Businesses with religious owners were concerned about paying for access to emergency contraception and intrauterine devices, or IUDs, which they liken to an abortion. The mandate was attacked by critics as an assault on religious liberty, and in the case Burwell v. Hobby Lobby, the Supreme Court held that as written, it violated the Religious Freedom Restoration Act of 1993. The Obama administration was steered by the justices to come up with a more narrowly tailored rule, which has now been revised by the Trump administration.

"This rule is consistent with the Supreme Court order," Severino said. "The rule provides relief for those who qualify and seek it. It does not provide relief for those who do not seek it."

The Becket Fund for Religious Liberty, which brought lawsuits agains the mandate, praised the rule.

"HHS has issued a balanced rule that respects all sides – it keeps the contraceptive mandate in place for most employers and now provides a religious exemption," said Mark Rienzi, senior counsel at Becket who was lead counsel on behalf of one of the plaintiffs, the Little Sisters of the Poor. "The Little Sisters still need to get final relief in court, which should be easy now that the government admits it broke the law."
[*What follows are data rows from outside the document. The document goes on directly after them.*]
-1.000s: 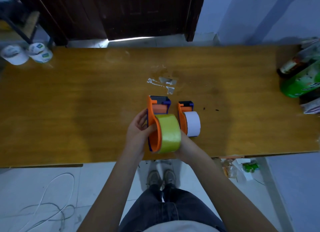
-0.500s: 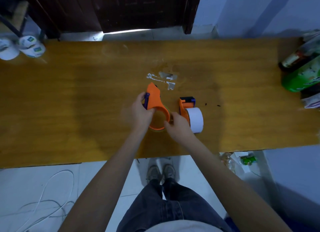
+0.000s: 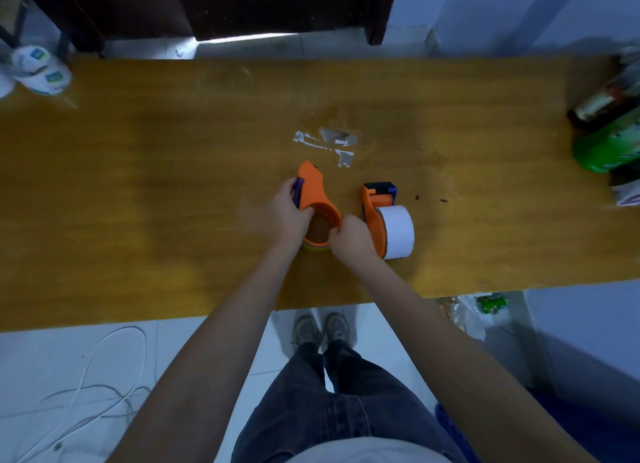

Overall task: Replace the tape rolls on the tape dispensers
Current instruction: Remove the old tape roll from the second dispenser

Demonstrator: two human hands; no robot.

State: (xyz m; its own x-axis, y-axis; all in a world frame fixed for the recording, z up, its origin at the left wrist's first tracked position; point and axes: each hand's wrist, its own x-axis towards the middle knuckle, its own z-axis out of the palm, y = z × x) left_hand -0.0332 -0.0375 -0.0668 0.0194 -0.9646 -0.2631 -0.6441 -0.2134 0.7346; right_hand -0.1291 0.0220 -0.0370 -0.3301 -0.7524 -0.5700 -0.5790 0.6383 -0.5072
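Orange dispenser [image 3: 314, 196] lying on its flat side on the wooden table [image 3: 138, 185], near the middle, smooth moulded plastic with a tapering nose and a round ring at the near end; purple trim on its left edge. Yellow-green tape roll [image 3: 316, 247] under the ring, only a thin rim showing. Left hand [image 3: 285, 217] wrapped around the dispenser body, thumb at the ring. Right hand [image 3: 349, 239] pinching the ring's right rim with curled fingertips. Second dispenser [image 3: 375, 210] just to the right, upright, same orange plastic with blue-black head, carrying a matte white roll [image 3: 398, 232]. Torn white tape scraps [image 3: 329, 142] stuck to the glossy tabletop beyond
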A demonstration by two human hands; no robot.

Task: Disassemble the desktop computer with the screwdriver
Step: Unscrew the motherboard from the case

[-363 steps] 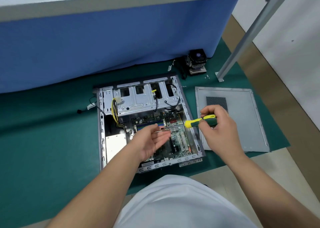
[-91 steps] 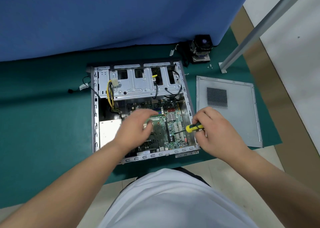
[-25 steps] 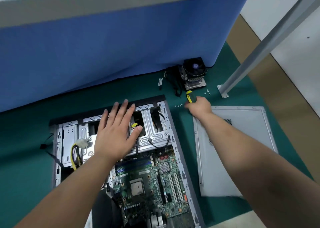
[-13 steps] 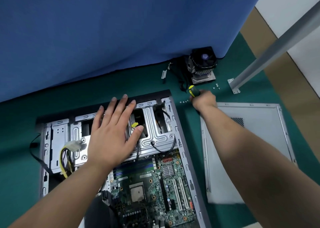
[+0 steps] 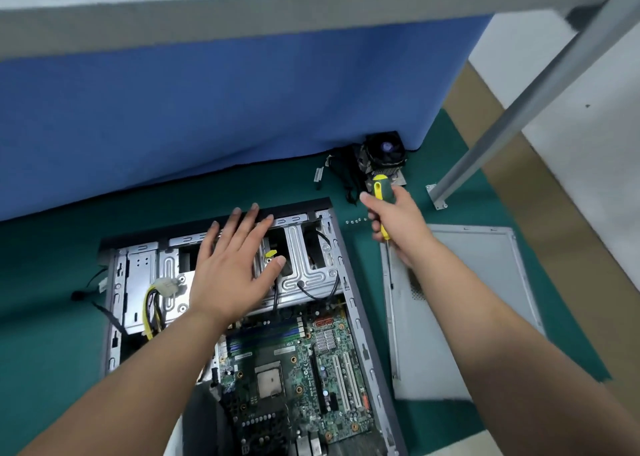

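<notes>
**Screws parked, driver coming back to the case**

On the green mat (image 5: 52,317) the desktop computer (image 5: 349,303) lies open near its middle, with the removed side panel (image 5: 467,317) flat just beside it toward the mat's right edge. Your left hand (image 5: 232,275) rests spread and flat on the drive cage (image 5: 304,275); keep that weight there to steady the chassis. Your right hand (image 5: 398,223) grips the screwdriver (image 5: 382,192), fingers wrapped round its handle, tip down over the panel. Seat the tip squarely before turning. A row of loose screws (image 5: 355,221) lies just left of it; avoid scattering them. No writing on the motherboard (image 5: 294,369) is readable.
</notes>
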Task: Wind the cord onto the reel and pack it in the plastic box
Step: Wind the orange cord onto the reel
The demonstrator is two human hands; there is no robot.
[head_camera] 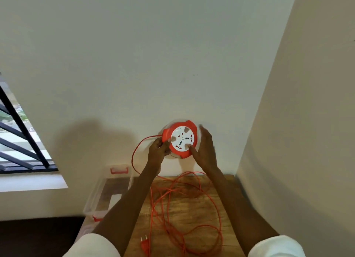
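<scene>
- The person is holding the round orange-and-white plastic cord reel up in the air in front of the pale wall, above the far edge of the brown wooden desk, probably so that the cord can feed in freely.
- The left hand is gripping the reel's orange rim at about 9 o'clock, its fingers curled round the edge right where the cord is entering; this looks like the steadying hold.
- The right hand is sitting at the reel's 3 to 5 o'clock side, one finger pressed into a recess of the white socket face, the others loosely spread and blurred; it appears to be cranking the face round to wind.
- The reel's flat socket face is pointing back toward the camera, so its spin axis is running roughly from the wall to the person.
- The thin orange cord is leaving the reel at 9 o'clock, looping down and lying in loose tangled coils on the desk, its orange two-pin plug resting at the near edge, pins pointing away from the person.
- Most of the cord seems to be waiting unwound.
- The clear plastic box with red latches is sitting open at the desk's 9 o'clock side, within reach for packing.
</scene>
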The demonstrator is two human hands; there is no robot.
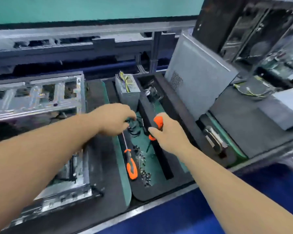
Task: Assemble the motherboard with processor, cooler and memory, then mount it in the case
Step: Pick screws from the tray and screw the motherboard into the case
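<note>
The right hand (167,132) has its fingers curled tight round the orange handle of a screwdriver (157,123), while the left hand (115,119) reaches down with fingers bent over a tangle of black cables (134,127); whether it grips them cannot be told. Both work over a green-floored slot in a black foam tray (161,154), where a second orange screwdriver (131,166) lies beside scattered screws (145,168). The open metal case (35,98) stands at the left, a grey side panel (196,81) leans at the right, a blue bench edge (269,179) runs nearest; no writing is legible.
</note>
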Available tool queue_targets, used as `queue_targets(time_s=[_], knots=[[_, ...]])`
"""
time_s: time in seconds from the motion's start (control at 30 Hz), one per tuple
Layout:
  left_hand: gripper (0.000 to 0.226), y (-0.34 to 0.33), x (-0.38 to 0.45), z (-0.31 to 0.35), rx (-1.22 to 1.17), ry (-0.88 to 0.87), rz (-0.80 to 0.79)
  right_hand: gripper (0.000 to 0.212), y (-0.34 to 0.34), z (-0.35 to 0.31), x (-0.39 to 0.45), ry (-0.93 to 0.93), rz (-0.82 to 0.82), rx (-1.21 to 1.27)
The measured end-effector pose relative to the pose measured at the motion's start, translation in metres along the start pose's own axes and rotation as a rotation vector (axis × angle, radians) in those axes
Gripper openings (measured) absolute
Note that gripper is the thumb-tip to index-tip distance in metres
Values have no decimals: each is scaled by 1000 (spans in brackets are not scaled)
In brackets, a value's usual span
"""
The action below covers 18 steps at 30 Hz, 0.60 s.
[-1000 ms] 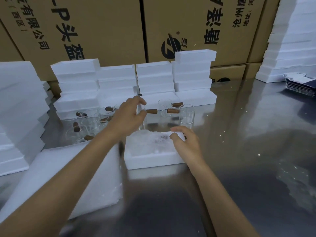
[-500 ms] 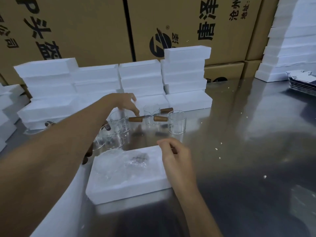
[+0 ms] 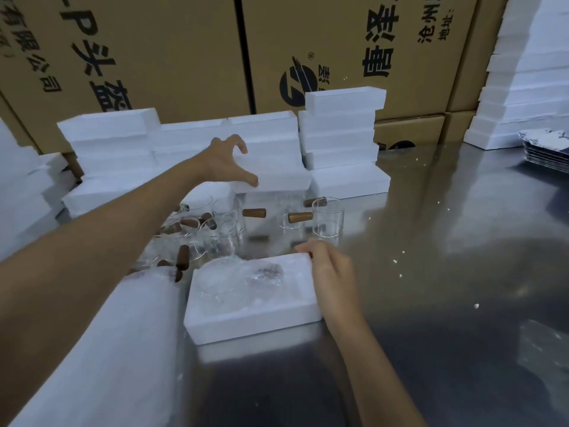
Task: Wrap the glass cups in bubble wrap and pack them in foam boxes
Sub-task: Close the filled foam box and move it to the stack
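Glass cups (image 3: 215,235): loose, unwrapped, abt a dozen w/ brown handles, standing crowded below L forearm and betw. the two hands; two more (image 3: 326,217) just beyond R hand. All still to wrap.
Bubble wrap sheets (image 3: 101,349): whitish stack under L forearm, nearest viewer. Supply on hand.
Foam stacks, L side (image 3: 107,140): white foam pieces piled left of L hand, against cartons. Lids or bases, can't tell.
Left hand (image 3: 228,161): reached fwd, fingers spread wide and curved over top of a foam piece (image 3: 277,177) in the middle stack, thumb at its lower front edge. Looks like taking hold; firm grip not certain.
Wrapped cup (image 3: 243,282): one cup in bubble wrap, lying inside open foam box, betw. the hands, nearer R. Done: wrap + place.
Foam box (image 3: 255,322): open base on steel table, just left of R hand. No lid on yet.
Right hand (image 3: 329,269): at box's far R corner, fingers curled over the rim, steadying it.
Foam stacks, R side (image 3: 341,131): taller pile beyond R hand; another tall pile (image 3: 523,72) far right.
Progress: judged early. One cup boxed, awaiting lid; foam piece under L hand prob. that lid. Remaining: close box, then wrap + box all loose cups.
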<state>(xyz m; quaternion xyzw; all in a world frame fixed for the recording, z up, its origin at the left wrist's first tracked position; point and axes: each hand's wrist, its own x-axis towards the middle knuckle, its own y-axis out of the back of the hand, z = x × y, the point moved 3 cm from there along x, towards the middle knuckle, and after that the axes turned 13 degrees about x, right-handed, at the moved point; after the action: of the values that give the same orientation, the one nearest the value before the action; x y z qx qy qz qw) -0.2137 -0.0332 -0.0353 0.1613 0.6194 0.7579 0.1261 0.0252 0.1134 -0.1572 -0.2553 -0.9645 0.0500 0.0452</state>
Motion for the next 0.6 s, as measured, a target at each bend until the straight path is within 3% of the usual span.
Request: queue_targets(time_s=[0.17, 0.33, 0.43, 0.6], knots=[[68, 56, -67, -3, -72, -44, 107, 48, 2, -2, -1, -47, 26, 57], [73, 73, -155, 6, -126, -168, -86, 52, 7, -7, 1, -101, 108, 253], [75, 47, -193, 3, -23, -241, -214, 52, 15, -15, 5, -163, 173, 482], [71, 3, -216, -9, -25, -216, -270, 50, 29, -18, -2, -180, 181, 599]])
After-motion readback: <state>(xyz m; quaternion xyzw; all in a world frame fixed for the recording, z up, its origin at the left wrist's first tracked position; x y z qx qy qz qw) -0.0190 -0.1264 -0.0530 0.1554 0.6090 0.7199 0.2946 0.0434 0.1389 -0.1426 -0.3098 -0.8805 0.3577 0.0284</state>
In its new rules, the Trump administration writes that the change is motivated by "our desire to bring to a close the more than five years of litigation." The rules, however, are expected to generate more lawsuits from women's health groups.

Paula Stannard, counsel at HHS, estimated that roughly 120,000 women would be affected by the rule, given the companies that had filed lawsuits against the Obama administration. The official noted, as well, that some organizations object to only certain types of contraception, which she said would reduce the number of people affected.

She and Severino estimated that 99.9 percent of women would not be affected.

But Cecile Richards, president of Planned Parenthood Federation of America, said the rules take "direct aim at birth control coverage for 62 million women."

'This is an unacceptable attack on basic healthcare that the vast majority of women rely on," she said. "With this rule in place, any employer could decide that their employees no longer have health insurance coverage for birth control."